Autonomous robotic device capable of vacuum cleaning and purifying air

Abstract

An autonomous robotic device capable of vacuum cleaning and purifying air includes an autonomous robotic vacuum cleaner for moving autonomously and vacuum cleaning, and an air purifier. The autonomous robotic vacuum cleaner has a power supply and a top surface provided with a plurality of positioning members. The air purifier has an air inlet, an air outlet, and a plurality of matching members at the bottom thereof. The air purifier is detachably disposed on the autonomous robotic vacuum cleaner in a way that the matching members are in contact with the positioning members to create a positioning relationship for positioning the air purifier on the autonomous robotic vacuum cleaner, and an electrical connection to enable the air purifier to receive electric power from the power supply of the autonomous robotic vacuum cleaner.

Claims

1. An autonomous robotic device capable of vacuum cleaning and purifying air, comprising: an autonomous robotic vacuum cleaner adapted for moving autonomously and vacuum cleaning, and having a power supply; and an air purifier having an air inlet and an air outlet, and provided therein with a blower and a filter, air being driven by the blower to enter the air purifier through the air inlet, be filtered through the filter and then be vented out of the air purifier through the air outlet; wherein the autonomous robotic vacuum cleaner has a top surface provided with a plurality of positioning members; the air purifier is provided at a bottom thereof with a plurality of matching members for matching with the positioning members, and detachably disposed on the autonomous robotic vacuum cleaner in a way that the matching members are in contact with the positioning members to create a positioning relationship for positioning the air purifier on the autonomous robotic vacuum cleaner, and an electrical connection to enable the air purifier to receive electric power from the power supply of the autonomous robotic vacuum cleaner; and the air purifier has a collision detection device electrically connected with the matching members for converting detected collisions into electric signals and transmitting the electric signals to the autonomous robotic vacuum cleaner through the electrical connection between the matching members and the positioning members.

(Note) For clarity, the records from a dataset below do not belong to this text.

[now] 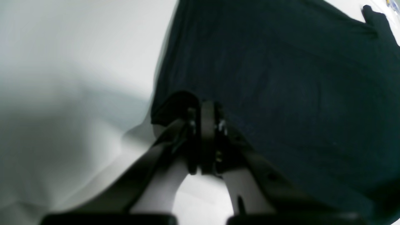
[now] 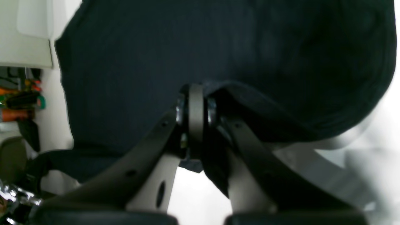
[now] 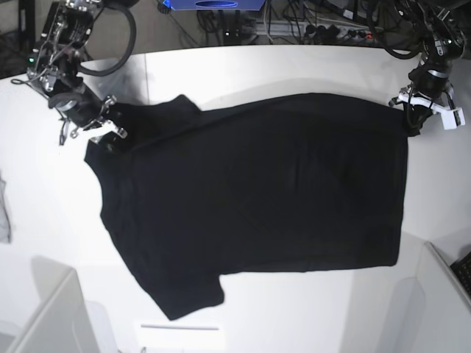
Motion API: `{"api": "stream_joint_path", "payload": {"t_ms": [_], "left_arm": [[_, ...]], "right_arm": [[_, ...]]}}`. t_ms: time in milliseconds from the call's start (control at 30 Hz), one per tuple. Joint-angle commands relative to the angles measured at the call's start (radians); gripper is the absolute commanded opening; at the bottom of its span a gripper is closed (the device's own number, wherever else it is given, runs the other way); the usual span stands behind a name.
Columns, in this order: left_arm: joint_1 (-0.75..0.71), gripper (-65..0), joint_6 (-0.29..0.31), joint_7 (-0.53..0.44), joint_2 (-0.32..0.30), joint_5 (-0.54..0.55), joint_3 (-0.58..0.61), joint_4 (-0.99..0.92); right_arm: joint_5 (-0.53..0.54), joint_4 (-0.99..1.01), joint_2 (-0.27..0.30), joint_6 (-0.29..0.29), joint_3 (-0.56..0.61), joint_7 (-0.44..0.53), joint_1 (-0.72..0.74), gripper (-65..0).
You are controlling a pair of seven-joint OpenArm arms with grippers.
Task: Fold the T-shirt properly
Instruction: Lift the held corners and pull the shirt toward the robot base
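Observation:
The black T-shirt [image 3: 257, 191] lies spread plain side up on the white table [image 3: 294, 73]; its print is hidden. My left gripper [image 3: 409, 126] is shut on the shirt's far right corner, seen close in the left wrist view [image 1: 204, 106] with black cloth [image 1: 281, 78] bunched between the jaws. My right gripper [image 3: 109, 141] is shut on the shirt's far left shoulder edge, seen close in the right wrist view [image 2: 195, 90] with cloth [image 2: 218, 47] pinched. One sleeve [image 3: 188, 298] lies at the near left.
A grey cloth scrap [image 3: 4, 213] lies at the table's left edge. White box edges stand at the near left [image 3: 51, 316] and near right [image 3: 441, 294]. Cables and equipment [image 3: 324, 22] sit behind the table.

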State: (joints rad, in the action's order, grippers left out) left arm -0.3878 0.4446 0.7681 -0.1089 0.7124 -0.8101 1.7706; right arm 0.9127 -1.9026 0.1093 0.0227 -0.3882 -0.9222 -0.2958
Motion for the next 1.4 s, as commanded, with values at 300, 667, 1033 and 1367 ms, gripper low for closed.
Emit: {"api": "stream_joint_path", "payload": {"t_ms": [300, 667, 1033, 1367], "left_arm": [[0.071, -65.0, 0.003, 0.041, -0.012, -0.104, -0.012, 0.015], [0.118, -65.0, 0.003, 0.041, -0.008, -0.238, -0.004, 0.013], [0.165, -65.0, 0.003, 0.043, -0.015, -0.248, -0.004, -0.062], [0.168, -65.0, 0.003, 0.043, -0.016, -0.248, -0.004, -0.065]], "right_arm": [[0.015, 0.119, 0.010, 0.006, 0.002, -0.033, 0.128, -65.0], [0.015, 0.217, 0.028, 0.006, 0.007, -0.038, 0.223, -65.0], [0.013, 0.295, 0.030, 0.004, 0.067, -0.031, 0.290, -65.0], [0.013, 0.371, 0.030, 0.004, 0.076, -0.031, 0.346, -65.0]]}}
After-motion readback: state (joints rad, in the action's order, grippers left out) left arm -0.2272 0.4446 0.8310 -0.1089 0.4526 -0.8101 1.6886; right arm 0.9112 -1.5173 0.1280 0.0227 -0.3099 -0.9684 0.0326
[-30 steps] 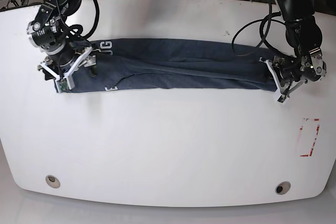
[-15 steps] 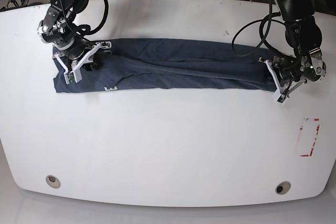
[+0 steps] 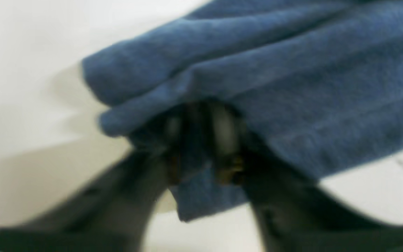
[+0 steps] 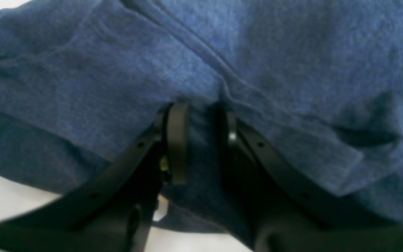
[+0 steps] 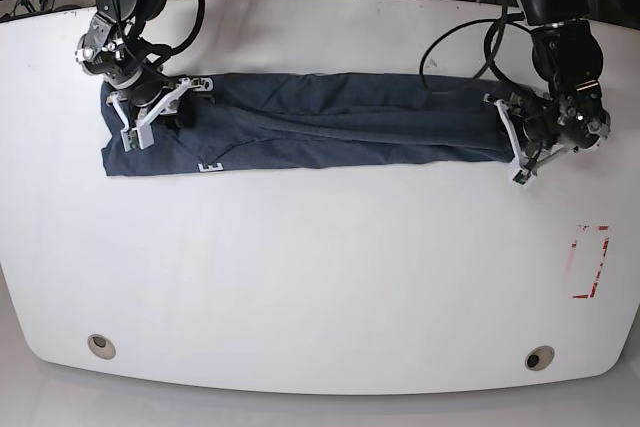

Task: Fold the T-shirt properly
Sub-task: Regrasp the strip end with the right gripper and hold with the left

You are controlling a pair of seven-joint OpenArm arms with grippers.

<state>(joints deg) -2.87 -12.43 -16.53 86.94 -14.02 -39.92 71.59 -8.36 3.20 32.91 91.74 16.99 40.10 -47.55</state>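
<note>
**Both ends pinched, shirt folded into a long strip**

Shifted since the earlier frame: right gripper (image 5: pixel 140 119), at the left of the base view, gone up and inward onto the cloth; left gripper (image 5: pixel 528 139), at the right of that view, nudged up a touch, with the shirt's right end pulled along.

Where things stand: T-shirt (image 5: pixel 320 122) lying flat across the upper half of the counter (image 5: pixel 320 277), already folded lengthwise into a narrow band running left to right. Looks like roughly the halfway mark. Still left, by the look of it: bringing the ends together crosswise into a compact packet.

Jaws: right pair nearly closed, with a ridge of fabric pinched between them in the right wrist view. Left pair blurry in the left wrist view, but seemingly clamped on the bunched end of the cloth too.

Count: one T-shirt, two grippers, one counter. Also one red-marked rectangle (image 5: pixel 588 262) at the right edge, well apart from the shirt.
</note>
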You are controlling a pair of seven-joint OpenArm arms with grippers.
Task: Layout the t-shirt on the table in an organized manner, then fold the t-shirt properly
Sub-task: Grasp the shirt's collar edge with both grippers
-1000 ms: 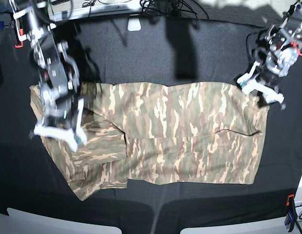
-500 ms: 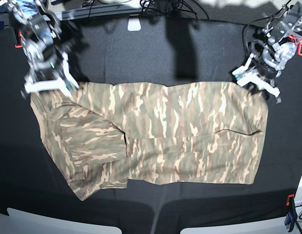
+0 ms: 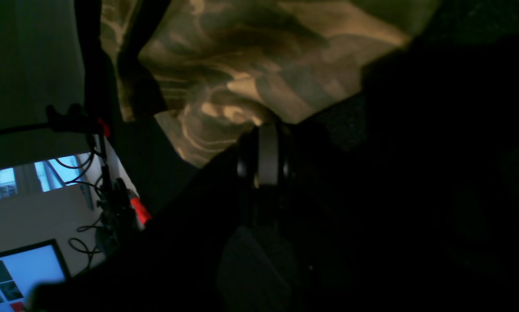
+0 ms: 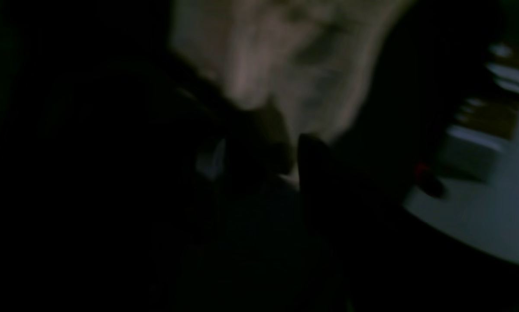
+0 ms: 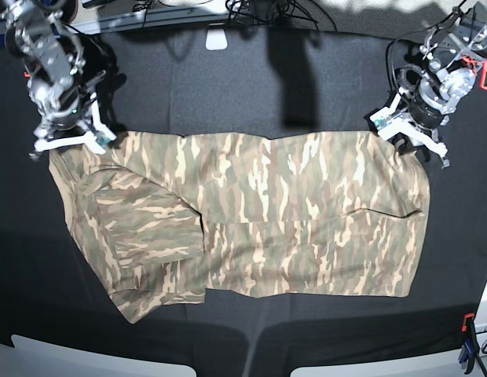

2. The autonomous robotic device capable of vacuum cleaning and purifying air according to claim 1, wherein one of each of the positioning members and each of the matching members is a magnet, and the other is made of magnet-attractable material; the matching members are respectively positioned on the positioning members by magnetic attraction.

3. The autonomous robotic device capable of vacuum cleaning and purifying air according to claim 1, wherein the positioning members and the matching members are made of metal, and the electrical connection therebetween is created by the matching members contacting the positioning members respectively.

4. The autonomous robotic device capable of vacuum cleaning and purifying air according to claim 1, wherein the air purifier has a power connector for being electrically connected with supply mains through a transformer.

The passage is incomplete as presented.